Edgar Degas usually brought the viewer’s attention to a primary ballerina throughout his work. This is seen within his painting Lowering The Curtain that seizes the viewer’s attention on the primary ballerina. This artwork similarity does so as the audience’s face is brought towards the ballerina in pink. Edgar Degas is a brilliant artist as he is able to steal the viewer’s attention towards a specific point within his painting subconsciously. He does this through a multiple number of elements such as form, colour, technique, and detailing. Further examples of the beauty of impressionism can be found in the work of Manet, with the likes of The Grand Canal of Venice, The Monet Family and Olympia.
The viewer automatically looks onto the pink ballerina as her attire differs from the rest of the painting. Since the stage is based in hues of blue, the blue ballerina’s costume merged into the rest of the painting. While the viewer is still easily able to make out that there is a figure there, they prefer to look at the dominate ballerina. Similarly, Degas uses an ample amount of detailing to showcase the characteristics of the ballerina in pink. Her face is shown to the viewer from a side profile that captures her face. Her small lips and dark large eyes look into the audience in an intense stare. However, compared to the other ballerina, no details are presented to the viewer.

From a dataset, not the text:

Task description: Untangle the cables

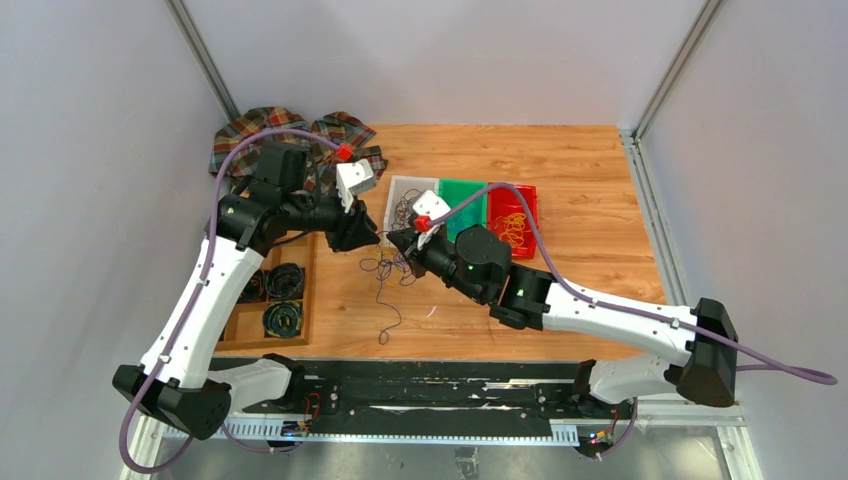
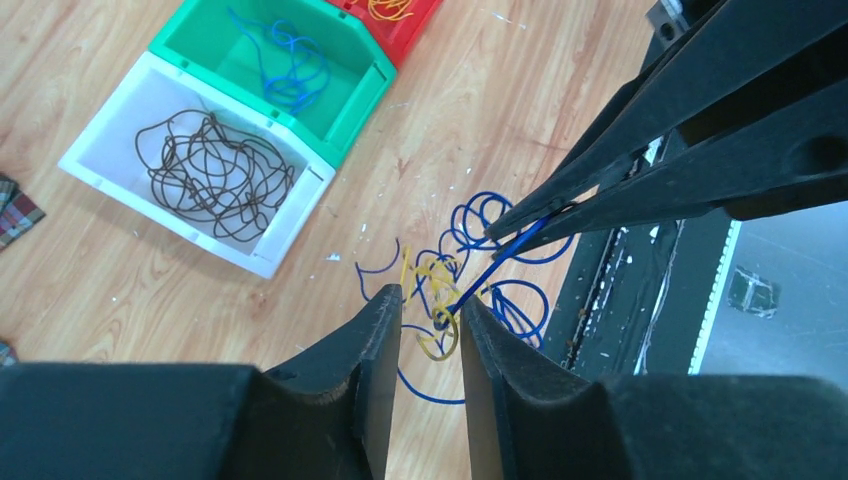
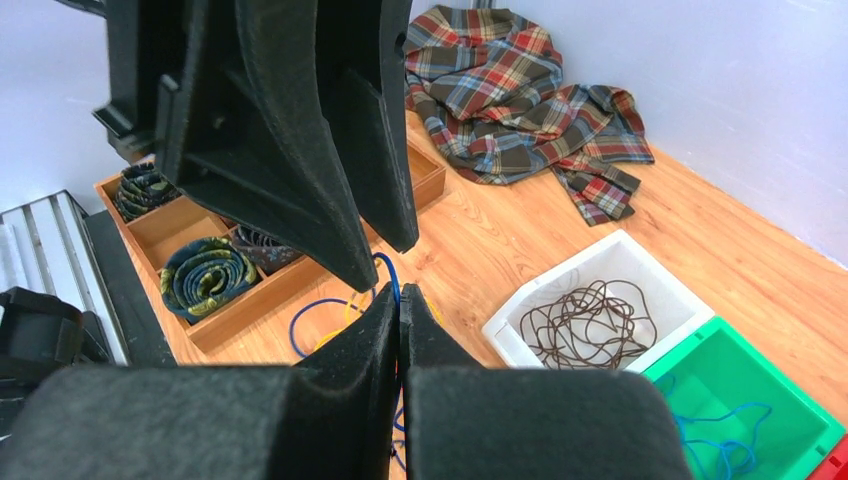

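The cables (image 2: 440, 275) lie as a tangle of thin blue and yellow strands on the wooden table, seen from above as the tangle (image 1: 390, 266) with one dark strand trailing toward the near edge. My right gripper (image 3: 398, 297) is shut on a blue cable (image 2: 495, 262), which runs taut from its tips down into the knot. My left gripper (image 2: 430, 300) hovers over that knot with a gap between its fingers; a yellow loop and the blue strand show in the gap, unpinched. From above, the left gripper (image 1: 377, 240) and right gripper (image 1: 396, 238) nearly meet tip to tip.
Behind the tangle stand a white bin (image 2: 105, 110) of brown cables, a green bin (image 2: 355, 110) with a blue one, and a red bin (image 2: 415, 25) with yellow ones. A wooden tray (image 1: 300, 300) of rolled ties sits left; plaid cloth (image 1: 290, 135) lies at back left.
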Controlling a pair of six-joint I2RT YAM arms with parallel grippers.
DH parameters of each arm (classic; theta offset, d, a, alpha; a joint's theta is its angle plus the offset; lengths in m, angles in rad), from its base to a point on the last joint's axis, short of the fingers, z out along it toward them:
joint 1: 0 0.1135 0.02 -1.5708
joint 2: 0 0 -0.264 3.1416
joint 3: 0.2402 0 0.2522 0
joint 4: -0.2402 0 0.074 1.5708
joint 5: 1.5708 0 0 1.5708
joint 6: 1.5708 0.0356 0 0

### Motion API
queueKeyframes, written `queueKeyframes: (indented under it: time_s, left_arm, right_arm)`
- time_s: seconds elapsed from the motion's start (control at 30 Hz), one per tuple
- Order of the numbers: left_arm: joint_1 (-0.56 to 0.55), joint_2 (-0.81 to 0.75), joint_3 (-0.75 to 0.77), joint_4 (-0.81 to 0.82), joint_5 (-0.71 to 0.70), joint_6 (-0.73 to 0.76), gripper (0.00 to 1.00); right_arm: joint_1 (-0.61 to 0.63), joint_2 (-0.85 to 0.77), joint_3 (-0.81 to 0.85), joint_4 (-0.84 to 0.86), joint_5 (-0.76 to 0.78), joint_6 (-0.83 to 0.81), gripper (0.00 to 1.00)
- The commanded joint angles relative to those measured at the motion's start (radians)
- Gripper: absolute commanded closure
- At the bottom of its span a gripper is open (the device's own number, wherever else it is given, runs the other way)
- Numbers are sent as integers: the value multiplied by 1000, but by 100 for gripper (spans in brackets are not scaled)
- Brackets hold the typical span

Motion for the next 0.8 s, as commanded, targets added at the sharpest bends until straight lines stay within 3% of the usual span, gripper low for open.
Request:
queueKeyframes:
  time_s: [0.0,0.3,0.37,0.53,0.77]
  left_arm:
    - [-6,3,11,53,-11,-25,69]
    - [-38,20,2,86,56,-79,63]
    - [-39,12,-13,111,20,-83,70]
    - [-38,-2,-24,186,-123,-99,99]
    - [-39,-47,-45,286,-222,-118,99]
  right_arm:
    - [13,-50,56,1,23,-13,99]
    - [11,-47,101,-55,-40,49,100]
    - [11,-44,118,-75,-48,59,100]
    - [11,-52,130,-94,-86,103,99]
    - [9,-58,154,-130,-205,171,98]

The final technique that the artist uses to grab the attention of the viewer onto the pink ballerina is by simply smudging the blue ballerina into the background. It seems as if Degas has outlined her body and form, and then simply smudged her body into a blur. While it’s still evident that a ballerina is there, the viewer can’t tell any more details. All of these critical elements showcase the masterful work of Degas able to steal a viewer’s attention onto the critical points he wants to show. The pink ballerina is truly stunning and deserves to grab the attention of anyone looking onto her. She gently leans towards the audience as she opens her arms to the side holding them up.
Her feet are placed in a specific formation preparing to stand onto her toes. The rest of the background of the painting is covered in shades of green and blue to resemble a forest at night. Similarity the floor of the artwork is covered in a deep army green shade still in the same colour scheme as the background. While it’s difficult to pin point whether the artist had deliberately smudged the blue ballerina out of the frame to bring attention onto the dominant ballerina. Or rather if it was an accident, the viewer is possessed by her grace and lively form. It can be argued that even if the blue ballerina was created in the exact detailing as the pink ballerina, she would still be forgotten into the background as the other ballerina steals the attention.